If you really want an opportunity for tour after tour, take a trade. Medic is good for tours, yes. Signals is probably better, and there lots of tours for Supply Tech, MP, Combat Engineer (specialize in water or vertical construction if you want to be a really sought-after commodity on HA missions), some others. 

In the end, however, it's a crap shoot. Your battalion may or may not get the call, and if a mission is only one or two rotations and you are in the wrong brigade at that time, oh well. 

Also note that you don't get to decide whether you're a peacekeeper or a warfighter. You do what Canada needs you to do.

Anyone else have ideas on which Trades deploy the most?


----------



## BSmith

Thanks for the reply everyone! You pretty much summed up what I though (I don't really think I have fully want it takes to be full Infantry (back problems)) but I wanted to ask to get a more up to date response as a lot of stuff I was reading (on here and via google) was a little old or 'up in the air' due to the Liberal budget.

The reason I posted here was because like I said I want to do Peacekeeping/Humanitarian aid and thought that if I could do that while serving my Country that was even better then doing it as a Civi.

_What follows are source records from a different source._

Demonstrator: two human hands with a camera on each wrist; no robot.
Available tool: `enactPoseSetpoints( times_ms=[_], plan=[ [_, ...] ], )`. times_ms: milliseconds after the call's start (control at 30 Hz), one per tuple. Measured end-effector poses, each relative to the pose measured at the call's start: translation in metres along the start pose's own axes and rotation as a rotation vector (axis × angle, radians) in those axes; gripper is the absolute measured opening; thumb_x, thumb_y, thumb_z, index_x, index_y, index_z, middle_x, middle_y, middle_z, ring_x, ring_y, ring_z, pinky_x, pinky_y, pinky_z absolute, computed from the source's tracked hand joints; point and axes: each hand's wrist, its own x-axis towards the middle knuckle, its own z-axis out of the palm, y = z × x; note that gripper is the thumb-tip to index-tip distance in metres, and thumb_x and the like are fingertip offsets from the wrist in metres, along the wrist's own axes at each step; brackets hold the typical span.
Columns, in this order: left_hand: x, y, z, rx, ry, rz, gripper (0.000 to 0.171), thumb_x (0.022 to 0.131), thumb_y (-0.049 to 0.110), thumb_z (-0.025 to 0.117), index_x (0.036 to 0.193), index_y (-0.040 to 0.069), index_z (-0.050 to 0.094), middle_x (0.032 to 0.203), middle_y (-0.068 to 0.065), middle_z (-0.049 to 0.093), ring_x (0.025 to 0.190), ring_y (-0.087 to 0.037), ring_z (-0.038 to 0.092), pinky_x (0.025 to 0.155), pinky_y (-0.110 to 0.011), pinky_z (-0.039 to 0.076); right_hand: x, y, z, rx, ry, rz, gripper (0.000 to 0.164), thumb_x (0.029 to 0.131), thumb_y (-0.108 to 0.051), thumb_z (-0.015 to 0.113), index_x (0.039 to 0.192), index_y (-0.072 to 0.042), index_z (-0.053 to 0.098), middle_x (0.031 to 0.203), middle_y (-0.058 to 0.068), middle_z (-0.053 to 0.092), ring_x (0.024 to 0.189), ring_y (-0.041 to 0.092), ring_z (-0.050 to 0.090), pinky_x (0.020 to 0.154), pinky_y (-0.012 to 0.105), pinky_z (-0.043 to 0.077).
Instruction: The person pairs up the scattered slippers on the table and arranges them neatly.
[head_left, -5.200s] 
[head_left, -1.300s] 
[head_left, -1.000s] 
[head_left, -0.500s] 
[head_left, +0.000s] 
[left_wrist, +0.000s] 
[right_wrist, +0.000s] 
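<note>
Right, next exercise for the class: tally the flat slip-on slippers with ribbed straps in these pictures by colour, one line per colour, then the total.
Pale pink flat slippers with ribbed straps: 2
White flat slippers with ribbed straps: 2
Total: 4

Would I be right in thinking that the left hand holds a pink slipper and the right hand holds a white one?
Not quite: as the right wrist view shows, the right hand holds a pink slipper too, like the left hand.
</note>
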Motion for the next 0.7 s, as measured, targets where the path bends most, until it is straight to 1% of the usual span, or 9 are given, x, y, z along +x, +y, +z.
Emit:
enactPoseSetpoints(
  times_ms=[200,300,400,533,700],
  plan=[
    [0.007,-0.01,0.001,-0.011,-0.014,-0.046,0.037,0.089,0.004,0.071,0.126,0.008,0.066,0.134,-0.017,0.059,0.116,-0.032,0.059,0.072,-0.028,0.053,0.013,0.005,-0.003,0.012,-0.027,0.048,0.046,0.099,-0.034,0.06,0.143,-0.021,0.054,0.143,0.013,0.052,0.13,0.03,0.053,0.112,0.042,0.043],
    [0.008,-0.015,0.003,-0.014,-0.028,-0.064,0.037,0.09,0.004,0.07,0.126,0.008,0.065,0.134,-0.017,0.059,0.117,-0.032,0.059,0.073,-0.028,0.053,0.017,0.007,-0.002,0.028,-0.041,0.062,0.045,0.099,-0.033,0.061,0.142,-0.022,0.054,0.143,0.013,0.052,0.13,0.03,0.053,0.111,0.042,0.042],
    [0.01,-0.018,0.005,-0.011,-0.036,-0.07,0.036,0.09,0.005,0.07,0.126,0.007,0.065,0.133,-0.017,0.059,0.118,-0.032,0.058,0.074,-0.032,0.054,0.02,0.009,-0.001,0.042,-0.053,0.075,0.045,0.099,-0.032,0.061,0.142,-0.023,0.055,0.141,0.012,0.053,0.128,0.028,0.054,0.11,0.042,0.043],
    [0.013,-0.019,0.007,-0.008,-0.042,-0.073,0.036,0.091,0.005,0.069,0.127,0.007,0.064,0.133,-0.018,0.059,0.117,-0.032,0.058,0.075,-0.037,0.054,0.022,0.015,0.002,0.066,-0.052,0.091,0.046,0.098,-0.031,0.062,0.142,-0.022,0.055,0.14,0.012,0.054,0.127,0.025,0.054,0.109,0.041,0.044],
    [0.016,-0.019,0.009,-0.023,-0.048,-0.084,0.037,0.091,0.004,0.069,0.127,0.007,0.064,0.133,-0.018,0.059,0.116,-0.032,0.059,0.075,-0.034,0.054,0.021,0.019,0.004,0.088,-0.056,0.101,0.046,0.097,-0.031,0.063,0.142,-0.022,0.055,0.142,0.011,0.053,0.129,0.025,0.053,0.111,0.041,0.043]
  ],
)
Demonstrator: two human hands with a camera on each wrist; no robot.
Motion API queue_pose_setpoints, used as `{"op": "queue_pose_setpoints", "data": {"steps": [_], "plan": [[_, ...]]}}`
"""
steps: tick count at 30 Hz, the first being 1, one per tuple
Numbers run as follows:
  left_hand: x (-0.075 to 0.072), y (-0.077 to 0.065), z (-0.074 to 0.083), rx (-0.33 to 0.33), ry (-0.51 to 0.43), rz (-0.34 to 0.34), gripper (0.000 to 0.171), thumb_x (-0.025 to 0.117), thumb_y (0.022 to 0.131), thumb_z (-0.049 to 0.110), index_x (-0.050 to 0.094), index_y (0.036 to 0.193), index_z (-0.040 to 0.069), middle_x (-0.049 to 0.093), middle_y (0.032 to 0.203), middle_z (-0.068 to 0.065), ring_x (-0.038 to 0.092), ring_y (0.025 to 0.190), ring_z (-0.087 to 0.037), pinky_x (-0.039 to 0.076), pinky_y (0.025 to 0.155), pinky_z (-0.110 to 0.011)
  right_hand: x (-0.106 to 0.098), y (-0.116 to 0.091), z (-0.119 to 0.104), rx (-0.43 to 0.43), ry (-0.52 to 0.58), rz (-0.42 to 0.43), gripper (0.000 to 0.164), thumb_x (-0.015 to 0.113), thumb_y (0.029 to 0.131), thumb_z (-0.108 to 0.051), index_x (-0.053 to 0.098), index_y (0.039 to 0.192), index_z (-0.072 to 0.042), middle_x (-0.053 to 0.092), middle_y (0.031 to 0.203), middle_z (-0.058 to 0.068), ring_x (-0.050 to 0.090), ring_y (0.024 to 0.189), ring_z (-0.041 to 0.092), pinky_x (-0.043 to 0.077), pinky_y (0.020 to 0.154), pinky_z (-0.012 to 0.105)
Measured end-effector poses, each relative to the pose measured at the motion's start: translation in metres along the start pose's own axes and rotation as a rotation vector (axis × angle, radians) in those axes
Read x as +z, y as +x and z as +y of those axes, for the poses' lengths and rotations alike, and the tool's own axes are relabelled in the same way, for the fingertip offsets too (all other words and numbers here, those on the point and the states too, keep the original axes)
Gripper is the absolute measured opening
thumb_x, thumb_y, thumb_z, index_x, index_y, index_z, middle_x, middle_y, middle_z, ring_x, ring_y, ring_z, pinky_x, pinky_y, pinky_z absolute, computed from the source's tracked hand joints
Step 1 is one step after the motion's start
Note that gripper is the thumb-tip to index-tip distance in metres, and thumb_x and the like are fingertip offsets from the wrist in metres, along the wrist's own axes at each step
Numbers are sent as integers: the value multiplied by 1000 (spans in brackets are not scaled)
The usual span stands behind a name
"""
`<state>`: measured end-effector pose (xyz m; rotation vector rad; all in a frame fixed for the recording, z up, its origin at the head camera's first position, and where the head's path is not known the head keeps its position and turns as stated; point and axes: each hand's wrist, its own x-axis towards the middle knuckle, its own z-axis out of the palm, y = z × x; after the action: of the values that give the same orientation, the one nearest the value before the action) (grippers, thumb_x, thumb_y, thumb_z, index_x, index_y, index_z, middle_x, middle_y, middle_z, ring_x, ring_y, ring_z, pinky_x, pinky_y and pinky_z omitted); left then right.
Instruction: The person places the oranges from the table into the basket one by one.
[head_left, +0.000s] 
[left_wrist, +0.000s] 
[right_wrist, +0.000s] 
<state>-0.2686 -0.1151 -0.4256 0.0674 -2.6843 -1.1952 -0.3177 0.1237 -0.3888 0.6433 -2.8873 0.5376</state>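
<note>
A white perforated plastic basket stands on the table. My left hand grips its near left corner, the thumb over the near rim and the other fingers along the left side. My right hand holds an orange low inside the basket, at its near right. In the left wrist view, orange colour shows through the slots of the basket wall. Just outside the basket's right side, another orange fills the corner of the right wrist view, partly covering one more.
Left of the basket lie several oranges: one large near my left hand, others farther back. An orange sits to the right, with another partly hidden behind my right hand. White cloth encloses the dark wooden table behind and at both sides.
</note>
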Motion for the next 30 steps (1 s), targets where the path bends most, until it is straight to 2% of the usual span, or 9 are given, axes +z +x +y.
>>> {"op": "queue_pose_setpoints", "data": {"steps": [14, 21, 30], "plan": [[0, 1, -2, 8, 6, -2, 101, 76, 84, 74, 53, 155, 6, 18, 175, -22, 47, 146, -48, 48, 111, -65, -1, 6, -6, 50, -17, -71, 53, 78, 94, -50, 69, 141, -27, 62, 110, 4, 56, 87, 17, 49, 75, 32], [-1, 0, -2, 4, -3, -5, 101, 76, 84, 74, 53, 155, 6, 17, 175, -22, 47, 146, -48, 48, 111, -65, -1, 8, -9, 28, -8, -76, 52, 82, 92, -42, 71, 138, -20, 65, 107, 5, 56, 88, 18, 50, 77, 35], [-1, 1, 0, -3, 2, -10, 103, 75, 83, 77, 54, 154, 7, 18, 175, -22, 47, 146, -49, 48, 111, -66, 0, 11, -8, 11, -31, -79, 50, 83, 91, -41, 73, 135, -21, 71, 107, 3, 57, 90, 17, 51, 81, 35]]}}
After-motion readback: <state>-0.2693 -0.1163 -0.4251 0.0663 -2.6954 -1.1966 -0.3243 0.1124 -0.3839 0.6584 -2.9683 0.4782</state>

And again, thank you all for your reply's!

EDIT:

I know this is a Army forum but would anyone have any suggestions on NGO's?


----------



## CombatDoc

For NGOs, the Canadian Red Cross is the first one that comes to mind. They take volunteers, for example. Consider returning to school and upgrading your education if you are interested in federal govt departments like Global Affairs Canada, etc.


----------



## Superman

I'm thinking about joining the Military as an Officer and going into Infantry this spring. And I was wondering what the possibility of me being deployed within the first year or so I am in active duty. 

Thanks in advance for any insight.


----------



## mariomike

Superman said:
			
		

> I was wondering what the possibility of me being deployed within the first year or so I am in active duty.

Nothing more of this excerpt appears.